Wednesday, April 9, 2014

Making Western stirrups, part two

In the first part of this tutorial, guest blogger, Niki Hertzog described the construction of a basic Western stirrup.  Today, she shows you how to add the details that elevate the stirrup from "basic" to "LSQ"!

Making Western Stirrups, Part Two

by Niki Hertzog

Once the glue has dried, you can fuss with the stirrup to get it into the perfect shape.  Then trim any rough edges (you can see one along the right edge in the pic above).
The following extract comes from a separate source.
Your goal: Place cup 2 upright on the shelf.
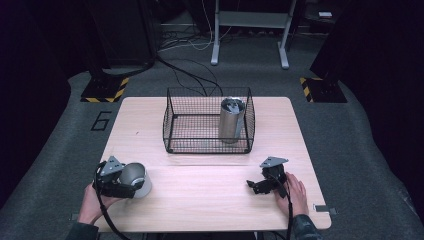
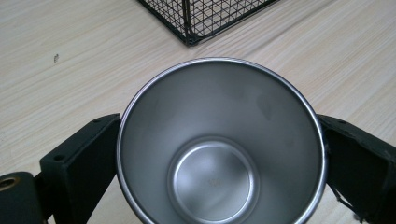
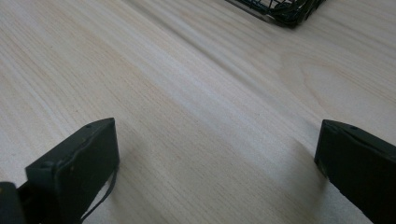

To make the double layer of the edges a little less obvious, you should edge cote them.  It will help seal them together and make them blend together much more.  You can also use an edge slicker to smooth them out more first.
Now, cut a small piece of leather that is the same width as the stirrup bar.  Skive this to 1/2 to 3/4 it’s original thickness.
Fold it in half and cut the loose edges so they’re rounded.
Wrap it around the stirrup bar and glue the two halves together. 
Wrap it around the stirrup bar and glue the two halves together.
Cut a second piece of leather so that it is the width of the part of the stirrup where the foot goes.  Wrap it around the stirrup and cut it so that it is about 1/8 of an inch away from meeting (the leather will stretch).
Punch the smallest holes possible all along each side.  There should always be the same number of holes on each side and they should roughly be in line with each other (matched pairs when you line the sides up).  I usually fold the piece in half and punch both sides at one time.
Cut a long piece of thread and thread a needle (I’m using a sharp one here, but a dull cross-stitch needle will also work since the holes are already punched).  The thread can be any color.  I’m using black cotton thread here, but I also have a brown waxed linen thread that I’ll use if if I’m doing a lighter color and want contrast but not too much.  It depends on the styling of your stirrup.  You could even do bright colors if you were doing a gaming set.
Wrap the leather around the stirrup.  I put glue just on the top of the stirrup (right where the foot would be) then wrap, the glue helps hold the foot grip in place while I sew the ends together.  You’ll want to lace through the holes in a corset stitch.  I generally start at the bottom right hole, go from the outside to inside and straight across to the matching hole going from the inside to the outside.  Then go back to the next hole up on the right and do the same for that pair…once you hit the top, do the same going back down.  it will form a pattern of Xs as you go.
Now, pull the stitches tight, starting at the end that does *not* have the loose ends of the thread and working toward the loose ends.  When you’re done, tie it off tightly.  I seal the knot with one small drop of super-glue.  Then cut the loose ends off as close to the knot as you can without cutting into the knot itself.  The glue will do the work of keeping the knot from coming undone.
You now have a finished stirrup!
Add it to the fender and you’re good to go.  I’ll also be adding a keeper to the fender below to keep everything tight and together.  But the stirrup is done at least!